劇団JACK IN THE BOX VOL7

「二つ折りのラブレター」

1996年2月24日(土) 18:30

岡谷カノラホール 小ホール

 ホスピスと聞いて、誰しもまず思い出すのは小泉今日子の映画「病院へ行こう2」であるに違いない。と、いうことにしておこう。人妻キョン2もまあまあかわゆい。しかし、それ以上にキュートな女の子が、しかも自分のすぐ目の前で癌に冒されたとあっては、30過ぎのおじさんも黙ってはいられない。

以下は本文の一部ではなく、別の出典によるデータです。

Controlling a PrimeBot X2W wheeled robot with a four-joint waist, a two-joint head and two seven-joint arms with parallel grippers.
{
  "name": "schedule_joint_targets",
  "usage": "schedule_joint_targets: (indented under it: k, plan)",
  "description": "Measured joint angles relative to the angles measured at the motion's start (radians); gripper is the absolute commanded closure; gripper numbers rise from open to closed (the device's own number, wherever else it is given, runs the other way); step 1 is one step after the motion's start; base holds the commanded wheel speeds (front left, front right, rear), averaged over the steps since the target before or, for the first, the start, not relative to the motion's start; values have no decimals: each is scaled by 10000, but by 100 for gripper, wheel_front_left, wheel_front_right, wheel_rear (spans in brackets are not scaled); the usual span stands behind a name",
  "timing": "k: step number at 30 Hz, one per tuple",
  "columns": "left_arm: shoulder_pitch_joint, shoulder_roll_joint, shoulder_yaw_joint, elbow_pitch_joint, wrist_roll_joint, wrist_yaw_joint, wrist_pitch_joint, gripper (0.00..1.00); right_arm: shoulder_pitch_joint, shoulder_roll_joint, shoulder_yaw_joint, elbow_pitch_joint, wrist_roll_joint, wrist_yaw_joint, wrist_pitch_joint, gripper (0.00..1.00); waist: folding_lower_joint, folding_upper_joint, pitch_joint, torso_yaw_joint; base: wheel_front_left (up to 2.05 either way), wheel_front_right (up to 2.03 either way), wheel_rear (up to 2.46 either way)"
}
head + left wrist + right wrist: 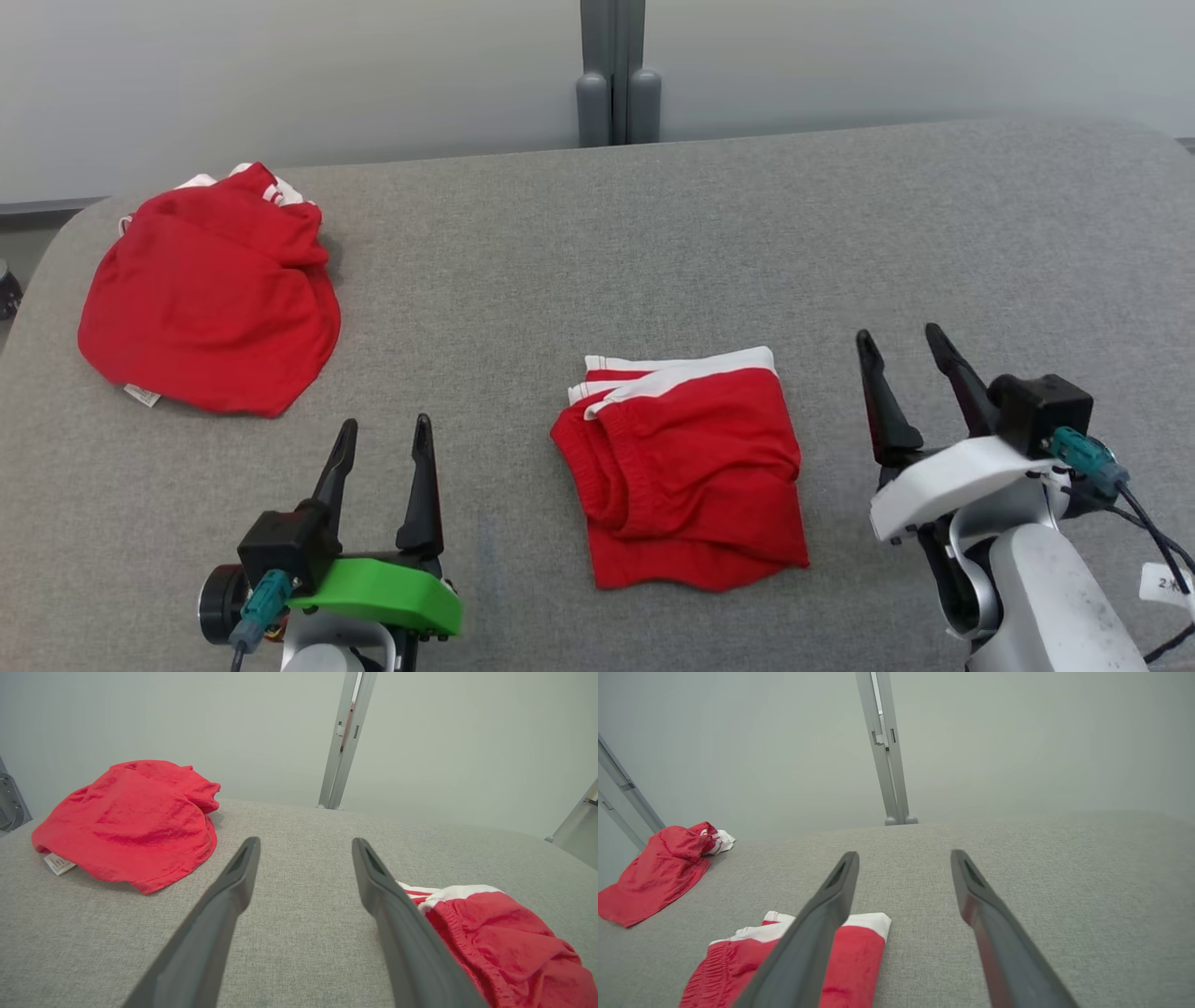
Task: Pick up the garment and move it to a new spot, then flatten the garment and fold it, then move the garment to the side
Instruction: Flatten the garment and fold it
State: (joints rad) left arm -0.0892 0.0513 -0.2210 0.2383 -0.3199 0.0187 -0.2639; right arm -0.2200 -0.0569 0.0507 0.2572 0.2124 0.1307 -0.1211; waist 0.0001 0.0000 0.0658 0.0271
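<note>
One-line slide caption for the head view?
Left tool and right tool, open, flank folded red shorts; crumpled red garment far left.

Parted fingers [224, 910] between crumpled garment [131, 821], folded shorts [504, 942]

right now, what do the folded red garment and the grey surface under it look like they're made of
The folded red garment is likely a soft knit fabric, matte, judging by its limp wrinkles and gathered waistband. The grey surface looks like woven upholstery cloth, matte, with a fine heathered weave.
</note>
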Motion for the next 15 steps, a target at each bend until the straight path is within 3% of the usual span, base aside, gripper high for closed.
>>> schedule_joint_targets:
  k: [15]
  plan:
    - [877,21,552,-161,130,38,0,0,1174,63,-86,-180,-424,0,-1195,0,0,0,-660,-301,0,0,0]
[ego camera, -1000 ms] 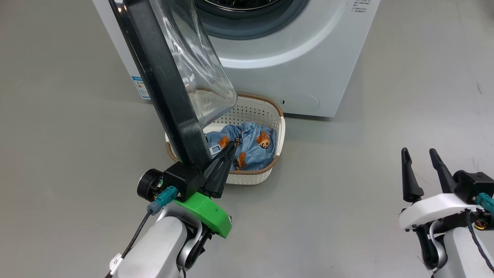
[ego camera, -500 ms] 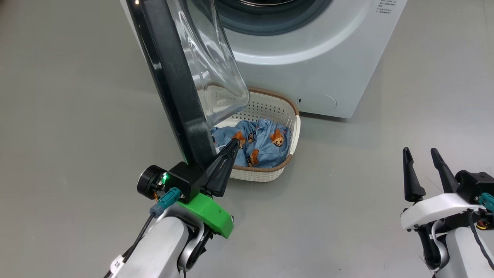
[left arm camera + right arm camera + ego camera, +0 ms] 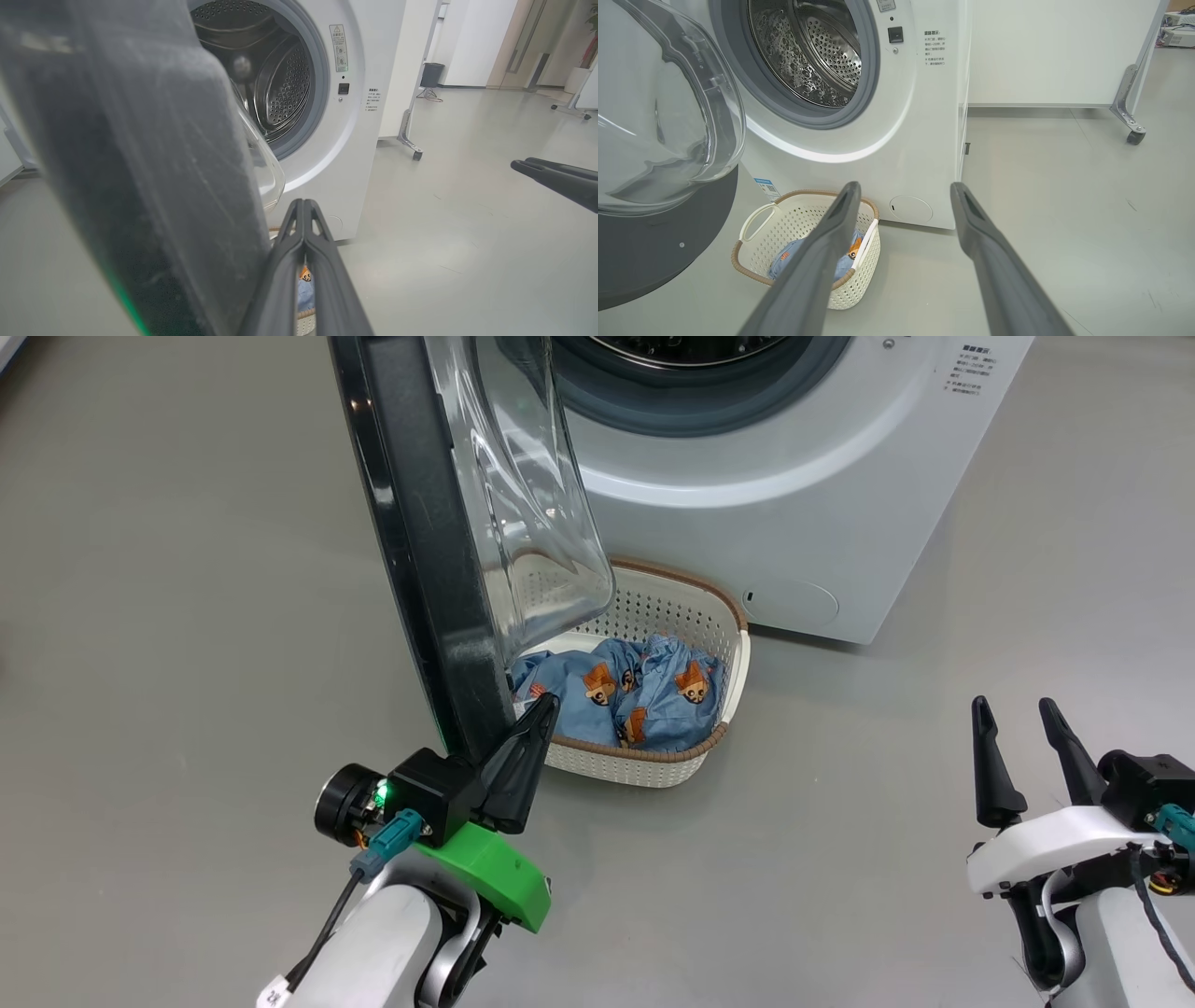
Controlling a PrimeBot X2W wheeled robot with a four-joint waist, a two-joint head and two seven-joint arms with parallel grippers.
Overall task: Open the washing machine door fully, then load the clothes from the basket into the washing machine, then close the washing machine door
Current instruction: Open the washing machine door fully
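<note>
Beside glossy black door, left gripper pinched together, right gripper splayed, perforated basket held printed clothes, right wrist view showed handle loop.

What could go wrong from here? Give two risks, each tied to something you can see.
The shut left gripper only rests beside the black rim of the washing machine door, not clamped on it, so it may slip off. The door's glass bowl hangs over the basket; reaching for the clothes could strike it.
</note>
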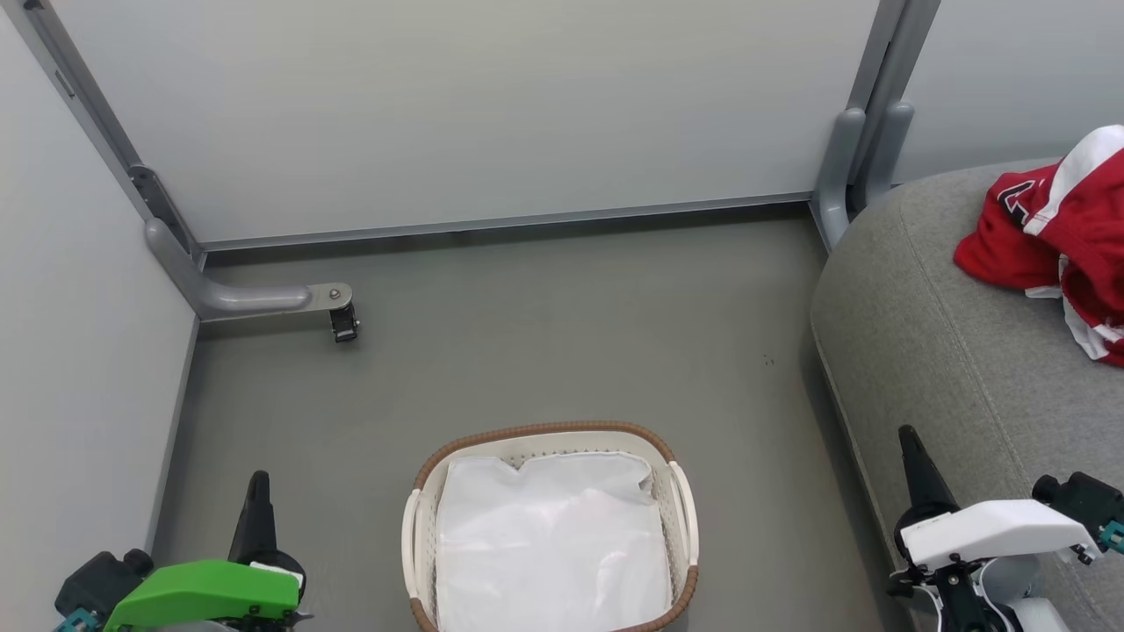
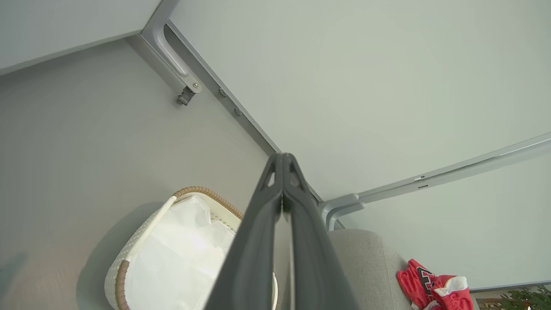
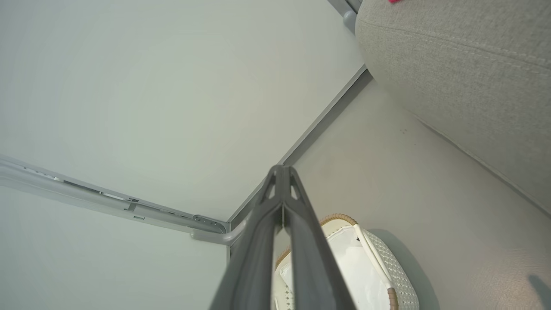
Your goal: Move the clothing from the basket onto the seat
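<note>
The red and white clothing [image 1: 1058, 233] lies crumpled on the grey seat [image 1: 948, 351] at the right, its black-and-white logo showing; the left wrist view has the clothing [image 2: 432, 286] at lower right. The white basket [image 1: 551, 527] with brown rim stands on the floor at bottom centre, holding its white cloth liner [image 1: 553, 544]. My left gripper [image 1: 258, 481] rests at lower left, shut and empty, left of the basket. My right gripper [image 1: 906, 434] is at lower right, shut and empty, over the seat's front edge. Both wrist views show fingertips pressed together: left gripper [image 2: 283, 157], right gripper [image 3: 282, 168].
Pale partition walls with grey metal frames enclose the grey floor [image 1: 544, 342]. A grey foot with a black caster [image 1: 344, 323] juts out at the left. Another frame post [image 1: 847, 167] stands beside the seat's back corner.
</note>
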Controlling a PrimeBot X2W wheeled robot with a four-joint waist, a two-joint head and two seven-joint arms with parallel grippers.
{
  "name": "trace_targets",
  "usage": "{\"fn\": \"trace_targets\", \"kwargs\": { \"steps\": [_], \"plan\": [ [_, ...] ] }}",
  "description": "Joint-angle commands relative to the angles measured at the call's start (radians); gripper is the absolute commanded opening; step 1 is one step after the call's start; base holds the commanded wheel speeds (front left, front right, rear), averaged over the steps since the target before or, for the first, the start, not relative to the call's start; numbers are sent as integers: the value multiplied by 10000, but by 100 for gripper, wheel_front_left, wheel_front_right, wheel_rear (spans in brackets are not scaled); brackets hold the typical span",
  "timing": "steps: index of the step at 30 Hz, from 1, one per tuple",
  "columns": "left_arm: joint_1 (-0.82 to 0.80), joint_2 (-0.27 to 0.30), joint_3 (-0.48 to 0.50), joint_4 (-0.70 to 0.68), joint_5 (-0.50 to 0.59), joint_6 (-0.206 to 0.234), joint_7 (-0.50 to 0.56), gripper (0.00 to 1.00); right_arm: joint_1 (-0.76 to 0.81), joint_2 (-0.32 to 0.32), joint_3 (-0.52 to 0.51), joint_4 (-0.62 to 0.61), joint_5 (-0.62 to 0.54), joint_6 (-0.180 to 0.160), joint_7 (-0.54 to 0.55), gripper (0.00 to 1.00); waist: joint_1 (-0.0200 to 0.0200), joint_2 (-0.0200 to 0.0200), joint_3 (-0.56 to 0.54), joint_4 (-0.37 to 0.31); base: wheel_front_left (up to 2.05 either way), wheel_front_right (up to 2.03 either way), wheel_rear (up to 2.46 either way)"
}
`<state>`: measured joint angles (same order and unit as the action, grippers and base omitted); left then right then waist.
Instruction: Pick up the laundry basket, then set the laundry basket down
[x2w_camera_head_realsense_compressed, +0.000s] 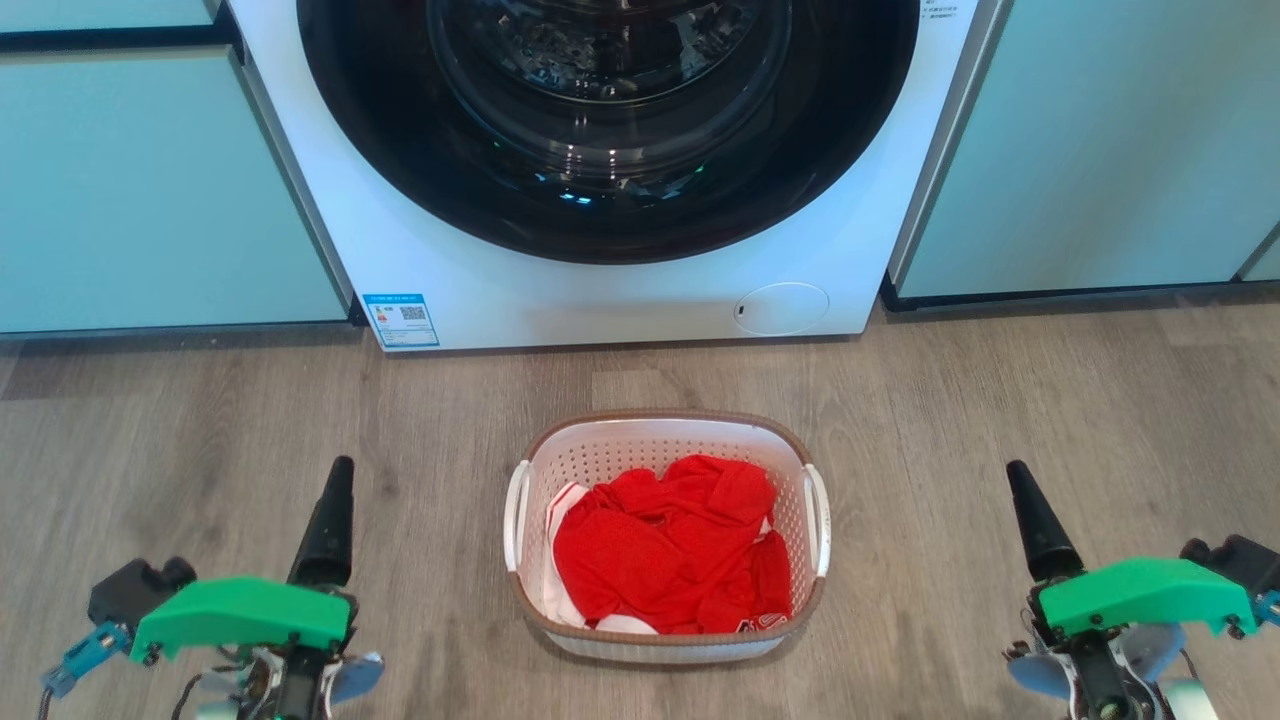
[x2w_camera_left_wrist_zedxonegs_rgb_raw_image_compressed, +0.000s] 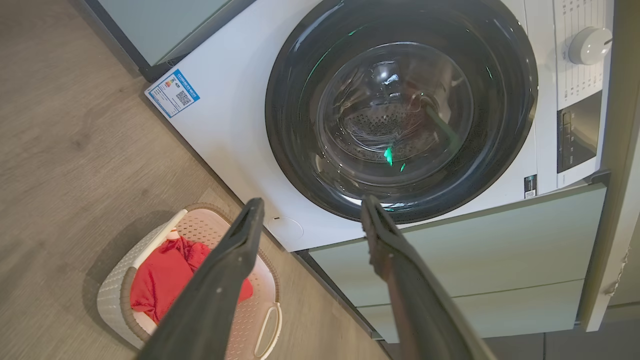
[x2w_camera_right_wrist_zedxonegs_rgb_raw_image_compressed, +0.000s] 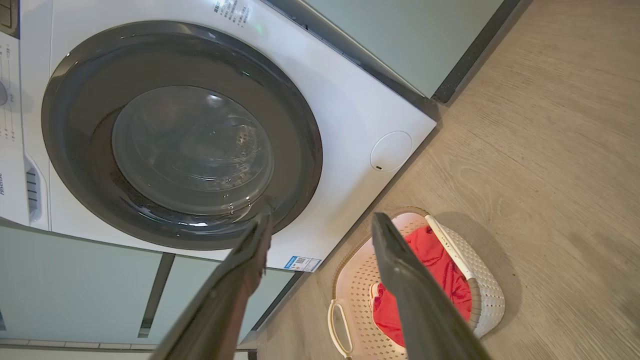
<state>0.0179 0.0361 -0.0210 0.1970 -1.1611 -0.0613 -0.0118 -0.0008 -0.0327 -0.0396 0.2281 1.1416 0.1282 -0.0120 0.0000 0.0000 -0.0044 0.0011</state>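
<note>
1. Right, head view first: the laundry basket sits on the wood floor in front of the washing machine, with red clothes heaped inside. It lies between our arms, the left gripper out to its left and the right gripper out to its right. Both are well apart from it, neither clearly nearer. Its long axis runs from us toward the washer, so a white handle faces each arm. Each gripper shows as a single dark spike here, probably edge-on, so we can't read the jaws from this angle.
2. Over to the left wrist view: the left gripper has its fingers spread with nothing between them. The basket lies low and to the left of them.
3. Now the right wrist view: the right gripper is spread and empty too, with the basket low and to the right. We'd say both arms need to come inward and down.
</note>
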Motion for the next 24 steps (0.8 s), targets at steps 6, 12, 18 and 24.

こうなったら何とかして助けてあげたいと思うし、思えない者はどこか屈折している自分を反省しなさい。仕事に疲れ、家事に疲れ、ついつい他人に八つ当たりしたくなるような日常を過ごす観客が、さあここまで感情移入できればつかみはオッケー。役者がピュアだ。それ故、重くなりがちなテーマをすんなり受け入れられる用意が整った。

 設定が良い。3人姉妹の絶妙な会話。姉と妹の歯切れの良いコンビ。この辺の駒の置き方が心憎い。台詞が自然で、しかも発声ができているので見ていて飽きない。人間くさい日本的な湿っぽさがなく、人物の叙情が淡泊にさらりと描かれていて、これがお手本というような見事な構成が光っている。少しばかり母親の役目が臭かったが、ま、矢崎さんなら許してあげよう。

 役者が良い。ホスピスの医者。最初「へたうまか?」と油断させておき、核心部分をグサッと差し込むような台詞。不意をつかれて心にしみるぜ。彼はこの芝居の後、修行の(なんの?)旅に出るそうだ。どうかこのキャラを見失わない程度の良い経験を積んで帰ってきて欲しい。謎のキャディーさんの登場は、なぜかコスチュームが普通のゴルフウェアーなのだが、これはお約束で大いに笑わせてもらった。彼女にはこの路線で突っ走ってもらいたい。看護婦がかわいい。バニーちゃんの看護婦はちょっと罪だぜ。

 さて、話は進み、やはり出てきたか。「延命策こそが医学」とするいわば悪役の医者。ややや、ついに重たいテーマが出現か。身構える観客。直球勝負の演出は、ちょっとばかり正論同士のぶつかりあいになっちゃって、考え方の異なる医者同士のかみ合わない議論へのイライラは、少し辛かったかな。でも、こうした題材を扱う限りこのあたりの葛藤は避けて通るわけにはいかなかったのかもしれないですよね。実は、この時の僕の期待は、出てきてしまったこの医者にどうやって引っ込みをつかせるのかという一点だったのだ。で、それはどうなったかというと、驚くべきことに、なんと、理不尽にも自分の車がひしゃげたことで泣きながら退場しちゃうんだな、これが。この辺の芝居じみた不条理への流し方もうまいなぁ。ただ僕は、この医者があっけなく改心(?)し、患者と一緒にヘリで出発するという展開も見たかったな。そのくらいの割り切り方というか飛躍はあっても違和感のない構成だっただけにちょっと、惜しい気がした。第一その方がかっこいいじゃん。すぐに割り切る悪役って魅力あるもん。で、いよいよ大団円。舞台に並んだ3姉妹のかわりばんこの独白があるんだけど、これはせっかくの3姉妹のバランスを崩してしまったように思えて残念。姉と妹は最後までいっちゃってて欲しかったな。そして、シャボン玉が乱舞し、少女の夢はフィナーレ。

 素直に拍手の出来る大変良い芝居だった。ジャックって、すごく透明感のある劇団だな、と思えた芝居でした。さんきちくん、オペミスはすぐにわかったぞ。はっはっはっ。